DESCRIPTION OF THE TASK:
Your task is to print all of the data word for word.

+++

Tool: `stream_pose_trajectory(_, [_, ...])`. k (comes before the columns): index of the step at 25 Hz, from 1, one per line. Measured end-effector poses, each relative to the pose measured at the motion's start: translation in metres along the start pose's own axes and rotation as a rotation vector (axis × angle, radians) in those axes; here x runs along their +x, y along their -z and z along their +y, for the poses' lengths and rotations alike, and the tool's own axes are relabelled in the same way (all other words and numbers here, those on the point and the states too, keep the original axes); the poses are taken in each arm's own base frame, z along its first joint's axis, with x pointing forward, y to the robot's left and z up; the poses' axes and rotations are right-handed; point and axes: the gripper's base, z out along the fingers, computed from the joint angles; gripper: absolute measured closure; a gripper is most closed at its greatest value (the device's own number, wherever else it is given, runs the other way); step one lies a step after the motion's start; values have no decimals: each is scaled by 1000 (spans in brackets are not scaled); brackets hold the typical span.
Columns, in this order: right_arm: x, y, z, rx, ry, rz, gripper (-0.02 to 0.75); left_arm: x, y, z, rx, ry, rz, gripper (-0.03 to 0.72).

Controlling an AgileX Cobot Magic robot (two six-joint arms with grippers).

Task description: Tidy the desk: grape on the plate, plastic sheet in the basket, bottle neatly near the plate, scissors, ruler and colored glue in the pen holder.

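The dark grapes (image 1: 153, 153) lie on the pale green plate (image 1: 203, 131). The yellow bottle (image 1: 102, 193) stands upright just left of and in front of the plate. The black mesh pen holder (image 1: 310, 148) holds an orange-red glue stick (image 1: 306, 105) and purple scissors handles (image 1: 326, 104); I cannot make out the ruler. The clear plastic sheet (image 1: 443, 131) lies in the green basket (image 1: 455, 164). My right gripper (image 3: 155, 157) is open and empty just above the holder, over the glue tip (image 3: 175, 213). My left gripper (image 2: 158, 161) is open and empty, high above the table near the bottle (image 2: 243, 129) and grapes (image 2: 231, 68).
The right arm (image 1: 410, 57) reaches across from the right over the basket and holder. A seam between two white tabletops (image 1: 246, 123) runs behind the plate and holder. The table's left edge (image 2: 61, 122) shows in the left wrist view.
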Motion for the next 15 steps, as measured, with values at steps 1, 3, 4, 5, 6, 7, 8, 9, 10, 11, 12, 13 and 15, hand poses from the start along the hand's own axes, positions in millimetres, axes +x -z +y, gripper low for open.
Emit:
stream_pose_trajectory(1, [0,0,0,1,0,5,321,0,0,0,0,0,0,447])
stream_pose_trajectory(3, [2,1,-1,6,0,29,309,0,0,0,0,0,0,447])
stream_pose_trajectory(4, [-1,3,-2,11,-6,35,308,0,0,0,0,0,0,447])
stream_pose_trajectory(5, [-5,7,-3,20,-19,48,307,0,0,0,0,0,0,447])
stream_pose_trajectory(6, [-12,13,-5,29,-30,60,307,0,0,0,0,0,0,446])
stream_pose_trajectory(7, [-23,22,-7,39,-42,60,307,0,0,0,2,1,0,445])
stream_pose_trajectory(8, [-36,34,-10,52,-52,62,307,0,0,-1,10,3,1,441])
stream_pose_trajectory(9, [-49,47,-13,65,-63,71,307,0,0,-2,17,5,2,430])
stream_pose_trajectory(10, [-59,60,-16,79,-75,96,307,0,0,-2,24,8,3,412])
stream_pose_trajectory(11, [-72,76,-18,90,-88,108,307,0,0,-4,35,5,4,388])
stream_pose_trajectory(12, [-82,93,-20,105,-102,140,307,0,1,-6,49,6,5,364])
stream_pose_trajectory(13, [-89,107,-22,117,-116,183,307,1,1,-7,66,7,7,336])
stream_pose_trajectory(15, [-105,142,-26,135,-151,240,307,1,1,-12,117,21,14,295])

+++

REPLY TO THE TASK:
Tool: `stream_pose_trajectory(_, [_, ...])`. k (comes before the columns): index of the step at 25 Hz, from 1, one per line. Measured end-effector poses, each relative to the pose measured at the motion's start: translation in metres along the start pose's own axes and rotation as a rotation vector (axis × angle, radians) in those axes; here x runs along their +x, y along their -z and z along their +y, for the poses' lengths and rotations alike, and the tool's own axes are relabelled in the same way (all other words and numbers here, those on the point and the states too, keep the original axes); the poses are taken in each arm's own base frame, z along its first joint's axis, with x pointing forward, y to the robot's left and z up; the poses' axes and rotations are right-handed; point and axes: the gripper's base, z out along the fingers, computed from the joint angles; gripper: absolute measured closure; a gripper is most closed at its greatest value (the device's own number, wherever else it is given, runs the other way); step one lies a step after the motion's start; values have no decimals: each is scaled by 1000 (spans in brackets are not scaled); brackets hold the typical span.
Columns, in this order: right_arm: x, y, z, rx, ry, rz, gripper (-0.02 to 0.75); left_arm: x, y, z, rx, ry, rz, gripper (-0.03 to 0.72).

Controlling an AgileX Cobot Magic robot (two six-joint arms with grippers).

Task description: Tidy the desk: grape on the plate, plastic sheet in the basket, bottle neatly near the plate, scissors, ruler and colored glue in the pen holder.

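The dark grapes (image 1: 153, 153) lie on the pale green plate (image 1: 203, 131). The yellow bottle (image 1: 102, 193) stands upright just left of and in front of the plate. The black mesh pen holder (image 1: 310, 148) holds an orange-red glue stick (image 1: 306, 105) and purple scissors handles (image 1: 326, 104); I cannot make out the ruler. The clear plastic sheet (image 1: 443, 131) lies in the green basket (image 1: 455, 164). My right gripper (image 3: 155, 157) is open and empty just above the holder, over the glue tip (image 3: 175, 213). My left gripper (image 2: 158, 161) is open and empty, high above the table near the bottle (image 2: 243, 129) and grapes (image 2: 231, 68).
The right arm (image 1: 410, 57) reaches across from the right over the basket and holder. A seam between two white tabletops (image 1: 246, 123) runs behind the plate and holder. The table's left edge (image 2: 61, 122) shows in the left wrist view.
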Motion for the next 15 steps, as measured, with values at steps 1, 3, 4, 5, 6, 7, 8, 9, 10, 11, 12, 13 and 15, hand poses from the start along the hand's own axes, positions in millimetres, axes +x -z +y, gripper low for open.
Emit:
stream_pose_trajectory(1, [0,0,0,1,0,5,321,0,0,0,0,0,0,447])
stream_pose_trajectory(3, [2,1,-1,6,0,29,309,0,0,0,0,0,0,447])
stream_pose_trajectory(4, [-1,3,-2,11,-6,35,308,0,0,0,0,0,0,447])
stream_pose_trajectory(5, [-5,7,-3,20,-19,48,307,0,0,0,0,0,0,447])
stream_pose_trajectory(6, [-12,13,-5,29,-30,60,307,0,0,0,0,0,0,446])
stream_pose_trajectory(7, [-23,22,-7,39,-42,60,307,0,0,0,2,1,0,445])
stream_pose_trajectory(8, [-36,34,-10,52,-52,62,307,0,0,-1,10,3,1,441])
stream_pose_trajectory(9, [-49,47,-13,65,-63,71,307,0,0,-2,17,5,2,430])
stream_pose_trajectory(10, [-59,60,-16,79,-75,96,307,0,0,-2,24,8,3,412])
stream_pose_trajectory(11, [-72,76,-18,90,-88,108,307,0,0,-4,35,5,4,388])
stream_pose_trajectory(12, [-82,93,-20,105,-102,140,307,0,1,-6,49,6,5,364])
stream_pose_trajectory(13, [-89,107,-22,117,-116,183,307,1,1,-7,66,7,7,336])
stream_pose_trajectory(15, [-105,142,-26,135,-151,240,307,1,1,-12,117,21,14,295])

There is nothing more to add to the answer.